Being good is easy when we trust our spirit

What we perceive as good always relates to what seems beneficial to us. What you feel good is what benefits you and likewise what is good for me is what I perceive what benefits me. In all these cases what is seen as good seems to harbour on selfishness. Therefore there is the fear of subverting another's good. How do we move from these nigglings of selfishness to working for the greater good? Unfortunately, even the greater good is tinged with selfishness. But we can indeed improve on this by thinking of what is good for society - ie. turning from MY good or YOUR good to OUR good. But even then this societal good is also tinged with selfishness. We just don't seem to get out of this all pervasive desire to own!
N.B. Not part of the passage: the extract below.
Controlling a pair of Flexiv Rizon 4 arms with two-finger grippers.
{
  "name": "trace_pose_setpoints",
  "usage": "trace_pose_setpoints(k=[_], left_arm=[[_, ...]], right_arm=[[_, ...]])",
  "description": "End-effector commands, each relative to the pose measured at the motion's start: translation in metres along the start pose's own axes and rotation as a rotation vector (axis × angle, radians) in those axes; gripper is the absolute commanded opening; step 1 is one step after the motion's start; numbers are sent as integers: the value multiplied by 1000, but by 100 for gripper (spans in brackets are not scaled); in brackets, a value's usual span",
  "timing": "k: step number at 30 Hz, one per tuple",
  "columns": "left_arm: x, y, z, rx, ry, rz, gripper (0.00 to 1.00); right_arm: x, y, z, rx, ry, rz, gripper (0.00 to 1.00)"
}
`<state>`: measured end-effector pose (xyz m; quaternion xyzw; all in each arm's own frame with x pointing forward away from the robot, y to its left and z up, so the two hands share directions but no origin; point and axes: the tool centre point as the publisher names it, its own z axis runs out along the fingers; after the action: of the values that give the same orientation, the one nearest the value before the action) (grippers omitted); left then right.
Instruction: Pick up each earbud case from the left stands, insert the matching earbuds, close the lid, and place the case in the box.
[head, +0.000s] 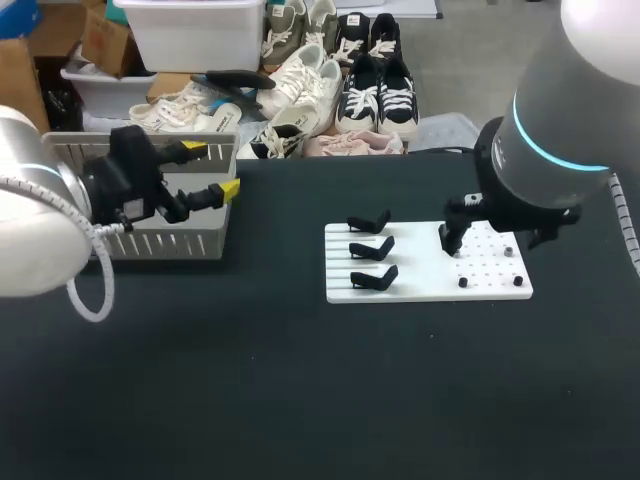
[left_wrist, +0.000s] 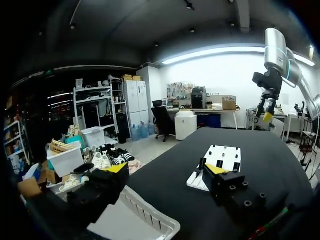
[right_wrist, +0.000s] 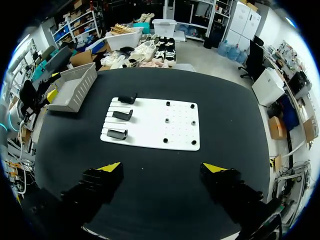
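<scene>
The three black stands sit on the left of the white board; I cannot tell whether any carries a case. The likely risk is that the right gripper, spread wide high above the board, descends off-centre and knocks a stand. The left gripper hangs open and empty above the box.

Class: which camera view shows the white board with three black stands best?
The right wrist view: the whole white board shows from above, unobstructed. In the head view the right arm hides part of it; the left wrist view sees it low and partly hidden.
</scene>
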<state>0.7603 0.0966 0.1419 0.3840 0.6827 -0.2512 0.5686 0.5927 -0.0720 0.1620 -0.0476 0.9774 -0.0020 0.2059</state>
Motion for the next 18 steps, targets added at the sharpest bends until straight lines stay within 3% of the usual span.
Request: trace_pose_setpoints(k=[1,10,18], left_arm=[[1,-38,-4,-70,-12,-8,100],[-3,-103,1,54,-41,-76,100],[-6,-138,4,94,-49,-113,100]], right_arm=[[2,-1,0,-1,-7,2,100],[2,-1,0,-1,-7,2,100],[2,-1,0,-1,-7,2,100]])
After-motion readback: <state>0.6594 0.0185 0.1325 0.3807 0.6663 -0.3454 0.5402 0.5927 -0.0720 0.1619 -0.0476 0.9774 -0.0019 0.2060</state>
Perhaps that is to be human! Yet our resolve must be to rise above the pettiness of being human and regain some of the universal spirit that is dormant within us which is our element and that which has been covered up by our years of social nurturing. While we can never be devoid of craving that is the hallmark of being human, our move towards societal good will mean a moving towards our inner spirit. And in doing so, we will be seeking the commonality that binds our seemingly separate existence. Our service to society is a way of regaining this inner essence and the universal principle that we all are ONE. Suddenly, there are no differences and no conflict. So the further we stretch ourselves towards serving another's benefit, rather than just our own, the ever closer we evolve towards our inner spiritual essence which is what we really are, shattering the mask we wear every day. That is the real homecoming!